This project investigates the relationship between smartphone features and their prices using various regression techniques. It aims to answer the question: Which features influence mobile phone pricing the most, and how accurately can we predict price using those features?

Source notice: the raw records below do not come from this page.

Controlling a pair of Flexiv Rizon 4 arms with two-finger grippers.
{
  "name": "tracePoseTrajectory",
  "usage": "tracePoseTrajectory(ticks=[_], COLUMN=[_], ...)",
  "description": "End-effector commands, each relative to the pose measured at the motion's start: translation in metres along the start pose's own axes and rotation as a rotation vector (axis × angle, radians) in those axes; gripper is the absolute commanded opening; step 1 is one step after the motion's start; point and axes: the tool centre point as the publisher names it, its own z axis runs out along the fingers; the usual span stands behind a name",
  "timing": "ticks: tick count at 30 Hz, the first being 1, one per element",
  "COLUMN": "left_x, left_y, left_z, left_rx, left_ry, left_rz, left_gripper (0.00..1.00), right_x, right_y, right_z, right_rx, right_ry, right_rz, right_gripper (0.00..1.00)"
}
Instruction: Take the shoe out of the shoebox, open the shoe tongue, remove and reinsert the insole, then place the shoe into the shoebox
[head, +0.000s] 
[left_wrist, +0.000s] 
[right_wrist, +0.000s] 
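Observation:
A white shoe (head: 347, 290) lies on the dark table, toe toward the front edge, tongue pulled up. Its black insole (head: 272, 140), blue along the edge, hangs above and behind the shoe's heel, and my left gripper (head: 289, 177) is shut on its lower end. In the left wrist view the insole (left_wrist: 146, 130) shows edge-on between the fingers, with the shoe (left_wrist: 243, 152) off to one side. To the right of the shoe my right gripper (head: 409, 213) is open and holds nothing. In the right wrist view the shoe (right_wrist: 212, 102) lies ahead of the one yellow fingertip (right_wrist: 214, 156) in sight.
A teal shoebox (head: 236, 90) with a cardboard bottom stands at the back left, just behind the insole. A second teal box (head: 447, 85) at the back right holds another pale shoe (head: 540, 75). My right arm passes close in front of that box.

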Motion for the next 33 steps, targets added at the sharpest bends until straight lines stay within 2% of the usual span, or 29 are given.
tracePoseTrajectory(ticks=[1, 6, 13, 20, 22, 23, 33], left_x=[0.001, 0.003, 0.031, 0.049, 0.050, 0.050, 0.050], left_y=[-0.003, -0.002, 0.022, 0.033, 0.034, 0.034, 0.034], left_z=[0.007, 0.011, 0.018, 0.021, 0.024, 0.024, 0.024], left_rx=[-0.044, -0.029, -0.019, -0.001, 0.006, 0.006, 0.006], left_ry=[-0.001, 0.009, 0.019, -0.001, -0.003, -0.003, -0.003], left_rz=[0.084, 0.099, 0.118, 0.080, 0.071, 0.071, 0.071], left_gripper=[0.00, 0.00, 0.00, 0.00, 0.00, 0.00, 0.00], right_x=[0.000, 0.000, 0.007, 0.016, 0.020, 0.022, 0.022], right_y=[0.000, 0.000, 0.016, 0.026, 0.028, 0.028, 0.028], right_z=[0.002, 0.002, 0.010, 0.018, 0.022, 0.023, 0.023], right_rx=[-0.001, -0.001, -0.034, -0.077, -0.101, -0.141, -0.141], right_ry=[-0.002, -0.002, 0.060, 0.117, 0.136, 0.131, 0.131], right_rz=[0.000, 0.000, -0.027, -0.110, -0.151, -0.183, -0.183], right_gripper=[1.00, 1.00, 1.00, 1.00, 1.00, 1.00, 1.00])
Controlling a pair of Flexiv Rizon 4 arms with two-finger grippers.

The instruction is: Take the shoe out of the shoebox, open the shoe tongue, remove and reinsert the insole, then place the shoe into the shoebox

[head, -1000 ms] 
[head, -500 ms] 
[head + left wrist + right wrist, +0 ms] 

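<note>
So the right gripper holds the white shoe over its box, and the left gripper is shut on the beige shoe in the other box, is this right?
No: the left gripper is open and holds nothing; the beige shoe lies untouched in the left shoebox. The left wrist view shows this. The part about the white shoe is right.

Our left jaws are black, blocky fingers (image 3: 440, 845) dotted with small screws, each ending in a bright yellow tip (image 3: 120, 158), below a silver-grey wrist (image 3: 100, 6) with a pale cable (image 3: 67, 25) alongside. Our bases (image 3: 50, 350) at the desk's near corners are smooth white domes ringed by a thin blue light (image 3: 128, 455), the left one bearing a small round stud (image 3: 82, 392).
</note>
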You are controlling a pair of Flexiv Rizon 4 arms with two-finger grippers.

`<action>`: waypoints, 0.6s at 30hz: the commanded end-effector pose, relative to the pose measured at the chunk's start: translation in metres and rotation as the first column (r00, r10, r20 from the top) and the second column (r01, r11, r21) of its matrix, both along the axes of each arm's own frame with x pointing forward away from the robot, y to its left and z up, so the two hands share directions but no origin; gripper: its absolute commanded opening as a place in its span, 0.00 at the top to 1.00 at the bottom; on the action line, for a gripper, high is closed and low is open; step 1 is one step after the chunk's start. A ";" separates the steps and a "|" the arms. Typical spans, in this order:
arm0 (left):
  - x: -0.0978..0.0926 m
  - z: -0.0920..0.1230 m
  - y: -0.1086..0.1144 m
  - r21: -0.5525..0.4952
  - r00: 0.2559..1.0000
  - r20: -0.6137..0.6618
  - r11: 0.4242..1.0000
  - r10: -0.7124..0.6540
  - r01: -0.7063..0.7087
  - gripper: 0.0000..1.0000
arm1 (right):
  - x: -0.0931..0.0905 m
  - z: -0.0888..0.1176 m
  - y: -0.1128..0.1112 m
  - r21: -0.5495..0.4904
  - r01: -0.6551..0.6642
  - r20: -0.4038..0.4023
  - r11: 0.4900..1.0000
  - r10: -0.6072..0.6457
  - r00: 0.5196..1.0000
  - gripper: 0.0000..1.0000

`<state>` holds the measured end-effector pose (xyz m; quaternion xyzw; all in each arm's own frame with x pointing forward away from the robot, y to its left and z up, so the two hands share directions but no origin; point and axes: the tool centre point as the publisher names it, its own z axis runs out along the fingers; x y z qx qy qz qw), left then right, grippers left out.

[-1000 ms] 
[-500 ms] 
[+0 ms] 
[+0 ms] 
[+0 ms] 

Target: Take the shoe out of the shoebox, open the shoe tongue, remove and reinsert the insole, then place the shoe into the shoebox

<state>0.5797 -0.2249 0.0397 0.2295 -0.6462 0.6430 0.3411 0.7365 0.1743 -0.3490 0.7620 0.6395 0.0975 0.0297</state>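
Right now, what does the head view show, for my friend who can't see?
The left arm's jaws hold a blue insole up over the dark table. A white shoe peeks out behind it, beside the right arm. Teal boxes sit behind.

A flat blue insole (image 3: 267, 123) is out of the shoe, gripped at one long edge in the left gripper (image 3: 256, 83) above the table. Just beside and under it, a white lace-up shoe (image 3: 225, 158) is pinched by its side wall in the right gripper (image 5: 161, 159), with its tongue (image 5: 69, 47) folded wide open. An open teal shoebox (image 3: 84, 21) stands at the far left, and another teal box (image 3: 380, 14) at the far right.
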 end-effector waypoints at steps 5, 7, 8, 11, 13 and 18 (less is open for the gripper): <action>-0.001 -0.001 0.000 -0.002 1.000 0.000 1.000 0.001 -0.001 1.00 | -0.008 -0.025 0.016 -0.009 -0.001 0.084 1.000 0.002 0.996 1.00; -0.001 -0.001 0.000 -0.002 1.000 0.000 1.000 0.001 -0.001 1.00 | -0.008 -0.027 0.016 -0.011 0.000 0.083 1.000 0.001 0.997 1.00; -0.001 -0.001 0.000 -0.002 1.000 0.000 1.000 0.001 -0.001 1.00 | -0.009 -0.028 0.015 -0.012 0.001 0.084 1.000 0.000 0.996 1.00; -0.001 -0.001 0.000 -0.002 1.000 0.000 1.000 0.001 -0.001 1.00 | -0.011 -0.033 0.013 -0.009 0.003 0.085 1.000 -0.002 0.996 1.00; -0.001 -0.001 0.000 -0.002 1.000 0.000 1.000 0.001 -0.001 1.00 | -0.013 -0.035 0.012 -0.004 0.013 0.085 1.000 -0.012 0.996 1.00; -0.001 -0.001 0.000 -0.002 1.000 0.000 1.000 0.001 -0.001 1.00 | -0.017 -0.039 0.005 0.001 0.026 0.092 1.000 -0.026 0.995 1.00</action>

View the notebook for an in-depth review of techniques.


🔧 Setup

Install the required packages:

pip install -r requirements.txt

Or install individually:

pip install numpy pandas matplotlib seaborn scikit-learn statsmodels kaggle jupyter ipykernel

🎯 Objective

Explore and compare multiple regression models to determine the most effective one for predicting mobile phone prices.


📊 Workflow

1. 📁 Dataset Overview

  • Load and describe the dataset
  • Understand structure, datatypes, and missing values

2. 📈 Exploratory Data Analysis (EDA)

  • Visualize the distribution of the target variable (Price)
  • Analyze individual features
  • Explore feature-target relationships
  • Check for multicollinearity using VIF and correlation heatmaps

3. 🧹 Data Preprocessing

  • Handle missing or inconsistent values
  • Normalize / transform variables as needed
  • Split into training and test sets

4. 🤖 Model Training & Evaluation

Models Explored:

  • 🔹 Ordinary Least Squares (OLS) Regression
  • 🔹 Random Forest Regressor
  • 🔹 Ridge Regression (for multicollinearity)

Evaluation Metrics:

  • 📉 Mean Absolute Error (MAE)
  • 📉 Mean Squared Error (MSE)
  • 📈 R-squared (R²)
  • 📊 Variance Inflation Factor (VIF) for multicollinearity detection
  • 📉 Actual vs Predicted scatter plots

🧠 Key Insights

  • Dataset: 807 mobile phones with 8 features (Ratings, RAM, ROM, Mobile_Size, Primary_Cam, Selfi_Cam, Battery_Power, Price)
  • Data Preprocessing: Applied log transformation to stabilize price variance and handle right-skewed distribution
  • Multicollinearity: High VIF values detected in Ratings (40.5), Battery_Power (18.4), and Primary_Cam (18.0)
  • Model Performance:
    • OLS Regression: R² = 0.67
    • Random Forest: R² = 0.95 (best performance)
  • Key Predictors: Ratings (0.69), ROM (0.61), and Battery_Power (0.55) show strongest correlation with price
  • Surprising Findings: Primary_Cam shows negative correlation (-0.27) with price

📌 Future Work

  • Feature selection and dimensionality reduction (PCA)
  • Deploy model via a Flask app or Streamlit dashboard
  • Integration with real-time pricing APIs for prediction

🛠️ Technologies & Tools

Core Libraries

Python NumPy Pandas Matplotlib scikit-learn

Development Environment

Jupyter Notebook Kaggle Git GitHub

Key Technologies

  • NumPy - Numerical computations and array operations
  • Pandas - Data manipulation and analysis
  • Matplotlib - Data visualization and plotting
  • Seaborn - Statistical data visualization
  • Scikit-learn - Machine learning algorithms and metrics
  • Statsmodels - Statistical modeling and analysis

Statistical Analysis

  • Variance Inflation Factor (VIF) - Multicollinearity detection
  • Correlation Analysis - Feature relationship analysis
  • Log Transformation - Data normalization
  • Train-Test Split - Model validation

Machine Learning Models

  • Ordinary Least Squares (OLS) - Linear regression with statistical inference
  • Random Forest Regressor - Ensemble learning method
  • Ridge Regression - Regularized linear regression
  • StandardScaler - Feature scaling and normalization

🙌 Acknowledgments

  • Dataset: Mobile Phone Price Prediction by Ganjerlawrence on Kaggle
  • Visualization powered by Matplotlib and Seaborn
  • Models built with Scikit-learn and Statsmodels

📂 License

This project is open-source under the MIT License.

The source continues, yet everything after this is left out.